The recent cancellation of Tooele County events due to budget troubles has some residents asking if the Tooele Arts Festival will be scrubbed, too.
But organizers say the popular festival is definitely on.
“It’s been a comment and a phone call here and there with people generally starting the conversation by saying something like, ‘You guys aren’t having your event either right?’” said Kaye Beeny, Tooele Arts Festival head organizer. “I have to keep telling people the Tooele Arts Festival has nothing to do with the county or the fair.”
The Tooele Arts Festival is entirely separate from Tooele County, as well as Tooele City, Beeny said.
“We are separate entities that are not funded in the same way and are not staffed by the same people,” she said. “The staff for the festival is completely voluntary and all of the money we earn goes toward entertainment, permits and other stuff like that. The arts festival is independent of the city or the county.”
Beeny said funding for the Tooele Arts Festival comes from local business sponsors, grants from the Tooele City Arts Council and other art groups, and fees paid by visual artists and food vendors for their booths. A small amount of money also comes from beer and hot dog sales at the festival, she said.
“We get a generous grant from the Tooele City Arts Council, and we also receive small grants from groups like the National Endowment for Arts,” she said. “We run a very tight ship because we rely on donations for more than half of what we do. Everything we have is donated, volunteered or reused. I don’t know how the county funds the fair, but it’s completely separate from us.”
This year’s festival is scheduled to take place June 21 to 23. Beeny said many of the popular art, craft and food vendors that attended last year will again be at the festival. In addition, she said the entertainment should be stellar.
“We had a lot of requests last year for the Salt Lake Scots bagpipe band, but when we got started it was too late to book them,” she said. “But this year we’re excited to have them back on Saturday. The Saliva Sisters will be there on Sunday, and they haven’t performed at the festival for quite some time.”
Beeny said last year, country singer Eric Dodge and Grantsville-based band Kindle Creek both performed, but on different nights. This year, because they have similar country-rock sounds, Beeny said the two artists will both perform on Friday night in order to draw people who like that genre of music.
“On Saturday night, we will have Ryan Shupe & The Rubberband,” Beeny said. “They are a really popular group with a big following and their music is crazy fun. They have a song about a banjo and a song about corndogs. They are kind of pop, country and bluegrass. They’re lots of fun to watch.”

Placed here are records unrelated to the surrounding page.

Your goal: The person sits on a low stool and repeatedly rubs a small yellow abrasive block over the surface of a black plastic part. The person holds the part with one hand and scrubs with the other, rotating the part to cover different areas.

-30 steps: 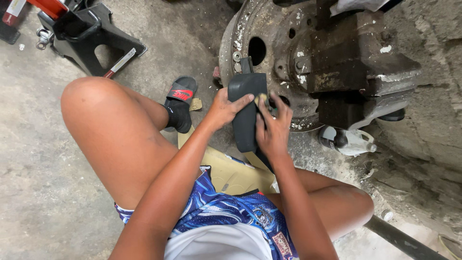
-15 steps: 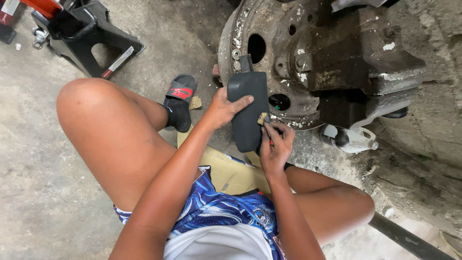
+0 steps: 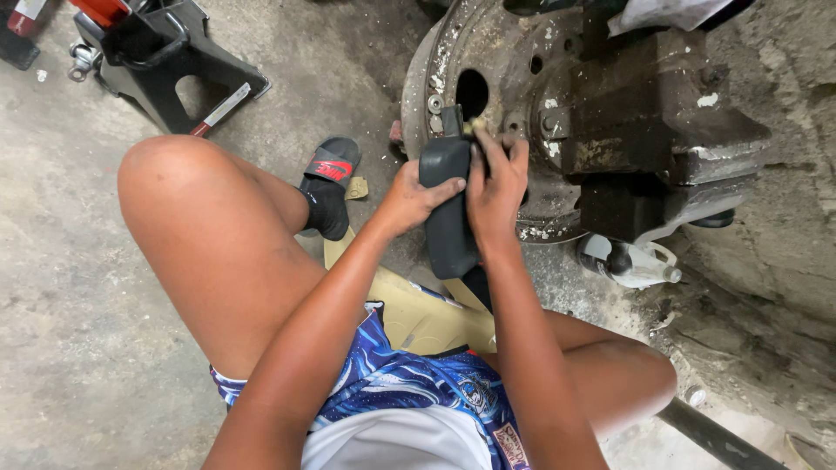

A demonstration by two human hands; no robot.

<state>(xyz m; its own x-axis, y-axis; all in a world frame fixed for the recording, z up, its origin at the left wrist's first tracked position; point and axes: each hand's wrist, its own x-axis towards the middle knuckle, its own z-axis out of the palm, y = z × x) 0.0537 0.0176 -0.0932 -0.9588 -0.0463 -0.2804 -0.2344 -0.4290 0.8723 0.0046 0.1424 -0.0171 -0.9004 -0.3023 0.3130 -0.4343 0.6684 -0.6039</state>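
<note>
A dark curved brake shoe (image 3: 446,222) stands upright in front of a rusty wheel hub (image 3: 514,104). My left hand (image 3: 409,198) grips its left edge. My right hand (image 3: 496,183) lies on its upper right side, fingers pressed near the top with a small yellowish piece under the fingertips. Both hands are close together, just in front of the hub's round hole (image 3: 471,92).
A black jack stand (image 3: 170,61) sits at the upper left. My foot in a black and red sandal (image 3: 329,178) rests on the concrete floor. A white plastic bottle (image 3: 631,261) lies under the hub. Cardboard (image 3: 418,309) is beneath me. A dark bar (image 3: 714,435) lies at lower right.
My right hand has moved up along the brake shoe from its lower edge to its top. My left hand has kept its grip on the shoe.
</note>
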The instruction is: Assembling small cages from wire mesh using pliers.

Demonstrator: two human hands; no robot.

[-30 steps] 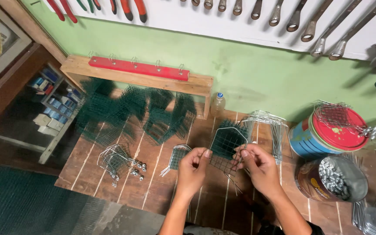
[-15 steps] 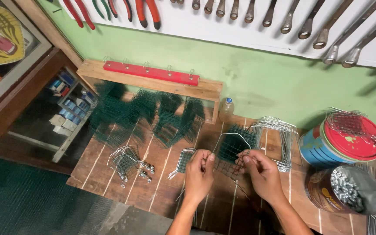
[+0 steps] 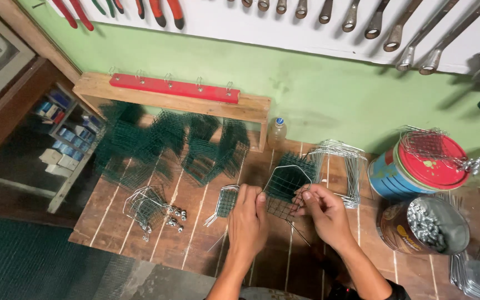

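The fingers of the left hand (image 3: 246, 222) are curled and pinched on the left edge of a small green mesh piece with a wire frame (image 3: 285, 186), while the fingers of the right hand (image 3: 323, 214) are pinched on the right edge of the same piece; both hands grasp it from opposite sides. The mesh piece rests low on the wooden workbench (image 3: 195, 239), tilted up toward the wall, its arched wire top pointing away from the person. Just left of the mesh piece, touching the left hand's knuckle side, lies a smaller mesh-and-wire part (image 3: 226, 201). Right of the mesh piece, close behind the right hand, stands a bundle of bent bare wire frames (image 3: 343, 166). Farther left of the mesh piece sits an assembled wire cage with small metal weights (image 3: 151, 210). Behind the mesh piece, toward the wall, several loose green mesh sheets (image 3: 168, 144) lean against a wooden shelf with a red hook strip (image 3: 176, 89), and a small bottle (image 3: 276, 132) stands at the shelf's right end. Well to the right of the mesh piece are a blue tin with a red lid (image 3: 418, 166), topped with wire parts, and a jar of small metal pieces (image 3: 426, 225). Wrenches and pliers (image 3: 362, 16) hang on the wall above.
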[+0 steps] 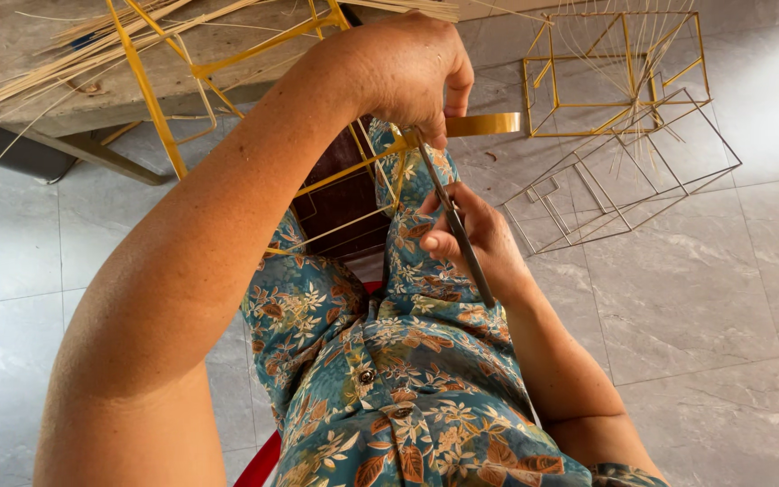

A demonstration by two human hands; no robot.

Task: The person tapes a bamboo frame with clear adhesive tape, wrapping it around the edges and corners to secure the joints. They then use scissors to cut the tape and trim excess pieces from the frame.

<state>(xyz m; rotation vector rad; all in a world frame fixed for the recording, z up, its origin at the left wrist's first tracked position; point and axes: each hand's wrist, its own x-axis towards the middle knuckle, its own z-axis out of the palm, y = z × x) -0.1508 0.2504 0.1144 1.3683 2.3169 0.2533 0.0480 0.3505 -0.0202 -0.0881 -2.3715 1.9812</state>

Besides musical entertainment, Beeny said the children’s art yard will again be part of the festival, with a theme this year of “Around the World.” The 5k and children’s 5k will also take place again on Saturday morning.
A new part of the arts festival happening this year, in conjunction with the Tooele City Arts Council, is a plein air art contest. Plein air art is particularly used to describe the act of painting outdoors. The contest will take place between June 17 and 23.
“This contest is for any kind of artist,” Beeny said. “It doesn’t have to be someone there selling art. Each artist will come and pick up a canvas and then they’ll have to come back a couple of days later so they only have a day or two to come up with their masterpiece. Their art needs to be art about Tooele, like scenery, the Benson Gristmill or an old cowboy. When they bring their art back, it’s judged and monetary prizes will be given to the winners.”
Artists will be able to sell and display their work and win prizes up to $500. Categories will be draw and paint, photography and found objects, which are things like recycled materials turned into art, Beeny said. For more information on the contest, visit www.tooelecity.org and click on the Tooele City Arts Council logo.
“We’re really excited to be back again this year,” Beeny said. “We have a lot of great local talent coming.”
The annual arts festival started in 1985.